Currently in Indonesia on a Fulbright senior scholar grant, Steele is spending the year teaching working journalists at the Dr. Soetomo Press Institute in Jakarta and conducting trainings throughout the region. In 2003, she was a Fulbright Senior Specialist in communication and journalism at Jakarta’s Institute for the Study of the Free Flow of Information. She has published articles on media history and criticism in journals such as Indonesia, Journalism and Mass Communication Quarterly, Columbia Journalism Review, and The American Journalism Review.

Modern Jewish History

The achievements and afflictions of the Jewish people across six continents during the past 400 years are chronicled in the epic saga, A History of the Jews in the Modern World (Alfred A. Knopf, 2005), by Howard M. Sachar, professor emeritus of modern history at GW.

A renowned scholar of Jewish history, Sachar tracks the fate and fortune of the Jews from Western Europe’s age of mercantilism in the 17th century to the post-Soviet and post-Imperialist Islamic upheavals of the 21st century. The 831-page volume recounts the emergence of Jews as key players in commerce, science, politics, mass communication, and entertainment worldwide, as well as their dark days as victims of horrific anti-Semitism.

“Notwithstanding their modest demography, the Jews have functioned not simply as the anvil for the hammers of other, larger and more powerful nations,” he states. “They have generated a formidable musculature in their own right. Whether in economics, politics, culture, diplomacy, or even warfare, their role over the past several centuries looms strikingly out of proportion to their attenuated critical mass.”

In his easy-to-read style, Sachar transports readers to major centers of Jewish life around the globe over the years, focusing primarily on the Jews of the United States and Western and Central Europe, while also telling the story of lesser-known Jewish communities in the Muslim world and Africa. Adding to the richness of the volume, the author presents Jewish history in the context of complex political developments affecting the various nations where Jews lived. “Possibly more than any other people in history, the fate and fortune of the Jews prefigured the fate and fortune of the nations among whom they lived and interacted,” Sachar says. Throughout, the author’s lifetime of scholarly research shines through, painting a sweeping portrait of a people.

Sachar is the author of 15 previous books and the editor of the 39-volume The Rise of Israel: A Documentary History.

Asia’s Changing Face

China’s expanding influence as a major power in Asia takes center stage in Power Shift (University of California Press, 2005), edited by David Shambaugh, professor of political science and international affairs and director of the Elliott School of International Affairs China Policy Program.
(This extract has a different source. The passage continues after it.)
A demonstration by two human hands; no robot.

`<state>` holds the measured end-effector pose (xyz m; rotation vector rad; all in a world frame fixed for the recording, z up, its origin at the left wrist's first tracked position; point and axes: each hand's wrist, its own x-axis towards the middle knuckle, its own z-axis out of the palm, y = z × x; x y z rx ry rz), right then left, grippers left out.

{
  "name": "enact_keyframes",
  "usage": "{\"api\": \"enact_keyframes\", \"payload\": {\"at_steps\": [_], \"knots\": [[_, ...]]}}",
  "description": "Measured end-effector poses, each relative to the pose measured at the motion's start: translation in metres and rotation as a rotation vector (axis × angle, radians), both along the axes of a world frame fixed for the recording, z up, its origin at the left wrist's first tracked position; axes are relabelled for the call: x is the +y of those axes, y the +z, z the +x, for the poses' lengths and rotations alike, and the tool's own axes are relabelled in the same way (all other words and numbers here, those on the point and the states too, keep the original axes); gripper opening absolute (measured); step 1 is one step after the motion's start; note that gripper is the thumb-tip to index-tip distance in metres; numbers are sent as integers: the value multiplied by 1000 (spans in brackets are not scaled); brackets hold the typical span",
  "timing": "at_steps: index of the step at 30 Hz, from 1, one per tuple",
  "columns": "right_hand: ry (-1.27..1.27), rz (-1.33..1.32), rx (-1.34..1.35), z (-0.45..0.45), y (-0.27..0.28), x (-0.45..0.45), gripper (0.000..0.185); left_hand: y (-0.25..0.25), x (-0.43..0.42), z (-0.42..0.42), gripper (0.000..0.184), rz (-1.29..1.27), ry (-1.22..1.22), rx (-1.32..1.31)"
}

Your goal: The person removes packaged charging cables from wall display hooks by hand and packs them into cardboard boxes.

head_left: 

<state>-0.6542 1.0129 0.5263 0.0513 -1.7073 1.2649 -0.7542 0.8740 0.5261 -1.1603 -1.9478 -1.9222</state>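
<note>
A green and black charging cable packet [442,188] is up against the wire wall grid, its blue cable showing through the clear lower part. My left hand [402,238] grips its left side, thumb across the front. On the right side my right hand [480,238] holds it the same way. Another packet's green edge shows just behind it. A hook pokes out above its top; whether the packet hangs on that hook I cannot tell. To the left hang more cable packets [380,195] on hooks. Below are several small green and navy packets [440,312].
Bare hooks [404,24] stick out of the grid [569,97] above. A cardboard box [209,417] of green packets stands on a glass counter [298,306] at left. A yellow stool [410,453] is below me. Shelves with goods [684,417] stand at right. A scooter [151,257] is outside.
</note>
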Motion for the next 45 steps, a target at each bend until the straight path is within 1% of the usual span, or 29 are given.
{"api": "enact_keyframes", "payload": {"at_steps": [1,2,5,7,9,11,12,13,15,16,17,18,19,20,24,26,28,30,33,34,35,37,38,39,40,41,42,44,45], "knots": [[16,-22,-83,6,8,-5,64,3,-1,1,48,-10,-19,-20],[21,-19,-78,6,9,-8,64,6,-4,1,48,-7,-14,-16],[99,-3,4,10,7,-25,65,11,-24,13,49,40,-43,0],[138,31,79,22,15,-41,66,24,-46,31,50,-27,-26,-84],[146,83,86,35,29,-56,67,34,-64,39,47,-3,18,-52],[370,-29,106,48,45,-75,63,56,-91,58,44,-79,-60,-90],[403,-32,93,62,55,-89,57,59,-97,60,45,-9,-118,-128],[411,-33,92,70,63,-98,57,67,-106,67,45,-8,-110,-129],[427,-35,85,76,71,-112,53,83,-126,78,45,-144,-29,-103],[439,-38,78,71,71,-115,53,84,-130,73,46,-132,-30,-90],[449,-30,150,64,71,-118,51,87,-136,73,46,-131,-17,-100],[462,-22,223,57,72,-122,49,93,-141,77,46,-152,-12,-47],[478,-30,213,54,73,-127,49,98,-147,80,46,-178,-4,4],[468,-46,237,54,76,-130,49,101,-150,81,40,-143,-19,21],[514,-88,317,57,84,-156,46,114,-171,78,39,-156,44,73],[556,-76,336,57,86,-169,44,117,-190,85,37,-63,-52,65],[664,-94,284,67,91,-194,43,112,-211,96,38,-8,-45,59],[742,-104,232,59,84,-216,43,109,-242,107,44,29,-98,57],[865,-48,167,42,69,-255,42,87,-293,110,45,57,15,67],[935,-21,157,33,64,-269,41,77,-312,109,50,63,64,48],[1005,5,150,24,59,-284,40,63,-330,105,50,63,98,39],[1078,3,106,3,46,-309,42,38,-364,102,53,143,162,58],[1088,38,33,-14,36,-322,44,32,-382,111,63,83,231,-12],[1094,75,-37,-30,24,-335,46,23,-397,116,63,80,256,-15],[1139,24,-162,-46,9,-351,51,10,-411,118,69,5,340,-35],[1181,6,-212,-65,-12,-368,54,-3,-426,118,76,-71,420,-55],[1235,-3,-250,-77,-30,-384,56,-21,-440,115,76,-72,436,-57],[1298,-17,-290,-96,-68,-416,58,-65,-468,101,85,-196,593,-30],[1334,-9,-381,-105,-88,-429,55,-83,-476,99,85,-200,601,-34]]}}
A collection of essays by 17 leading China scholars around the globe, Power Shift examines China’s growing economic and military power, rising political and diplomatic influence, and increasing involvement in regional multilateral institutions, as well as the impact of that rise on international relations in Asia. In the book’s introduction, Shambaugh states that since the late 1990s, “China is no longer out of the mainstream, but is repositioning itself as a (and some believe the) central actor in the region and as a responsible power seeking to enhance the stability and security of the area.”

The volume is an outgrowth of the December 2003 GW conference “China and Asia: Toward a New Regional Order,” where experts spent two days brainstorming and debating the parameters and implications of China’s rise in the region. Many of the top scholars in the field who attended the conference share their interpretive insights and expertise in the chapters of Power Shift.

Divided into six sections, the book examines the changing Asian landscape, China’s economic impact on Asia, political and diplomatic ties with its neighbors, regional security strategy and military posture, the potential impacts of China’s increased centrality in Asia on U.S.-China relations, and the broader implications of China’s growing power and influence for the regional order.

A widely published author, Shambaugh specializes in China’s domestic policies, foreign relations, and military affairs, as well as international politics and security in Asia.